→ **YOUR INSTRUCTIONS**: Exclude the pictures and reproduce the remaining data exactly as written.

→ **DATASET EXTRACT**:
- - -

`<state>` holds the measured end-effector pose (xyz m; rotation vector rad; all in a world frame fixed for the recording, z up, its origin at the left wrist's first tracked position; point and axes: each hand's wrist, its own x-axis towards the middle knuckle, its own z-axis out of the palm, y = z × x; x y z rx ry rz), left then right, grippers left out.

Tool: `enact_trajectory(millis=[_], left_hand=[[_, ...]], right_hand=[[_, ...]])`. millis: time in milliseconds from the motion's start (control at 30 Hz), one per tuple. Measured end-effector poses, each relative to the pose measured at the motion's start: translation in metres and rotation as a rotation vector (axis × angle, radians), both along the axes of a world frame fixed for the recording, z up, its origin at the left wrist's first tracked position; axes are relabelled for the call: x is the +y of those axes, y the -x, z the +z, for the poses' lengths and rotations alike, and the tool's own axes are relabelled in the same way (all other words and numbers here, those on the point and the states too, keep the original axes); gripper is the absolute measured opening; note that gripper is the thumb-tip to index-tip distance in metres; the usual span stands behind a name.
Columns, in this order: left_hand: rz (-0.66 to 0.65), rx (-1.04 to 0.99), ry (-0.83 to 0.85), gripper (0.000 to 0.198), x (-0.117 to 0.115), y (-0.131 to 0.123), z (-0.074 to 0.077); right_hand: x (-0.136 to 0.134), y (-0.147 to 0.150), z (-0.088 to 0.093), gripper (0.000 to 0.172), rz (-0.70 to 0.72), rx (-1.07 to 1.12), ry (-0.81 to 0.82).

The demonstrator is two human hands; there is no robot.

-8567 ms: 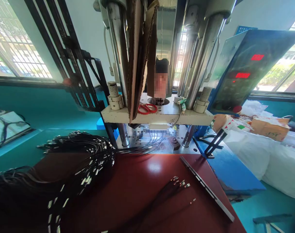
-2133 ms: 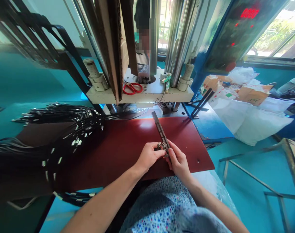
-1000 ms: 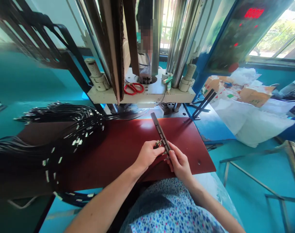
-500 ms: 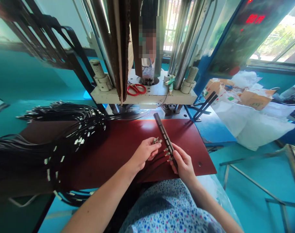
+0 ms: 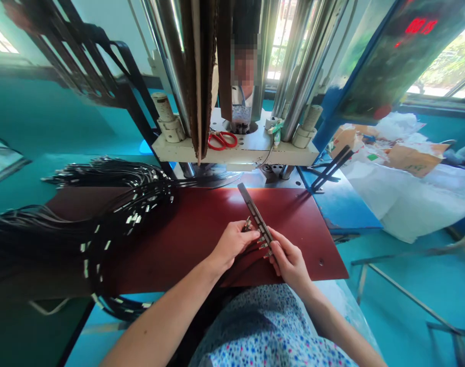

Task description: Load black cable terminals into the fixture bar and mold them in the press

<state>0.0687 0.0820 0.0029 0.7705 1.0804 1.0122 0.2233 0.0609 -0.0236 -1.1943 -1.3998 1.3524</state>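
My right hand is closed around the lower end of a dark slotted metal bar, which slants up and to the left. Several small metal cable connectors sit along the bar's left side near my right fingers, with black cables running from them toward my lap. My left hand pinches more small metal cable ends, and its fingertips are right beside the bar's slots. Whether those fingers touch the bar, I cannot tell.
A reddish-brown board lies under my hands. Bundled black cables with white tags cover its left part. Behind stands a press with a pale plate, and red-handled scissors lie on it. White plastic bags are at the right.
My left hand has moved right, bringing its cable ends up close to the slotted bar. My right hand keeps its hold on the bar. The whole view has shifted slightly.
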Motion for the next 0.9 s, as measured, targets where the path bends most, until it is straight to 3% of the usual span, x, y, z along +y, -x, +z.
enact_trajectory(millis=[167, 367, 633, 900], left_hand=[[-0.065, 0.119, -0.049, 0.024, 0.000, 0.014, 0.000], [-0.005, -0.035, -0.017, 0.023, 0.000, 0.030, 0.000], [0.068, -0.083, -0.014, 0.026, 0.000, 0.024, -0.001], [0.005, 0.048, 0.020, 0.025, 0.008, 0.016, 0.004]], right_hand=[[0.001, -0.003, 0.000, 0.050, -0.068, 0.114, 0.092], [0.003, -0.006, -0.001, 0.051, -0.052, 0.150, 0.110], [0.003, -0.006, 0.003, 0.050, -0.002, 0.142, 0.108], [0.004, -0.007, 0.005, 0.051, 0.026, 0.132, 0.127]])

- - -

→ **RESPONSE AREA**:
`<state>` holds the measured end-effector pose (xyz m; rotation vector rad; all in a world frame fixed for the recording, z up, its origin at the left wrist's first tracked position; point and axes: each hand's wrist, its own x-axis towards the middle knuckle, its own z-axis out of the palm, y = z × x; x y z rx ry rz), left then right, grippers left out.

Tool: `enact_trajectory(millis=[_], left_hand=[[_, ...]], right_hand=[[_, ...]])`. millis: time in milliseconds from the motion's start (control at 30 Hz), one per tuple. Measured end-effector poses, each relative to the pose measured at the motion's start: translation in metres and rotation as a rotation vector (axis × angle, radians), both along the axes of a world frame fixed for the recording, z up, its origin at the left wrist's first tracked position; axes are relabelled for the call: x is the +y of those axes, y the -x, z the +z, for the poses' lengths and rotations alike, and the tool's own axes are relabelled in the same way (all other words and numbers here, those on the point and the states too, keep the original axes); gripper is the absolute measured opening; note that gripper is the thumb-tip to index-tip distance in metres; the usual span stands behind a name.
Columns, in this order: left_hand: rz (-0.66 to 0.65), rx (-1.04 to 0.99), ry (-0.83 to 0.85), gripper (0.000 to 0.198), x (-0.117 to 0.115), y (-0.131 to 0.123), z (-0.074 to 0.077); right_hand: x (-0.136 to 0.134), y (-0.147 to 0.150), z (-0.088 to 0.093), gripper (0.000 to 0.172), rz (-0.70 to 0.72), rx (-1.07 to 1.12), ry (-0.81 to 0.82).

The demonstrator is two human hands; there is no robot.

-8567 ms: 
-2133 ms: 
-1000 ms: 
-500 ms: 
+0 ms: 

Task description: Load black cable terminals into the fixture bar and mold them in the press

<state>0.0687 0.0820 0.0029 0.7705 1.0804 1.0122 0.2233 0.0609 -0.0236 -1.1943 -1.3998 1.3524</state>
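My right hand is closed around the lower end of a dark slotted metal bar, which slants up and to the left. Several small metal cable connectors sit along the bar's left side near my right fingers, with black cables running from them toward my lap. My left hand pinches more small metal cable ends, and its fingertips are right beside the bar's slots. Whether those fingers touch the bar, I cannot tell.
A reddish-brown board lies under my hands. Bundled black cables with white tags cover its left part. Behind stands a press with a pale plate, and red-handled scissors lie on it. White plastic bags are at the right.
My left hand has moved right, bringing its cable ends up close to the slotted bar. My right hand keeps its hold on the bar. The whole view has shifted slightly.
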Motion for the next 0.9 s, as measured, targets where the path bends most, until it is straight to 3% of the usual span, x, y, z along +y, -x, +z.
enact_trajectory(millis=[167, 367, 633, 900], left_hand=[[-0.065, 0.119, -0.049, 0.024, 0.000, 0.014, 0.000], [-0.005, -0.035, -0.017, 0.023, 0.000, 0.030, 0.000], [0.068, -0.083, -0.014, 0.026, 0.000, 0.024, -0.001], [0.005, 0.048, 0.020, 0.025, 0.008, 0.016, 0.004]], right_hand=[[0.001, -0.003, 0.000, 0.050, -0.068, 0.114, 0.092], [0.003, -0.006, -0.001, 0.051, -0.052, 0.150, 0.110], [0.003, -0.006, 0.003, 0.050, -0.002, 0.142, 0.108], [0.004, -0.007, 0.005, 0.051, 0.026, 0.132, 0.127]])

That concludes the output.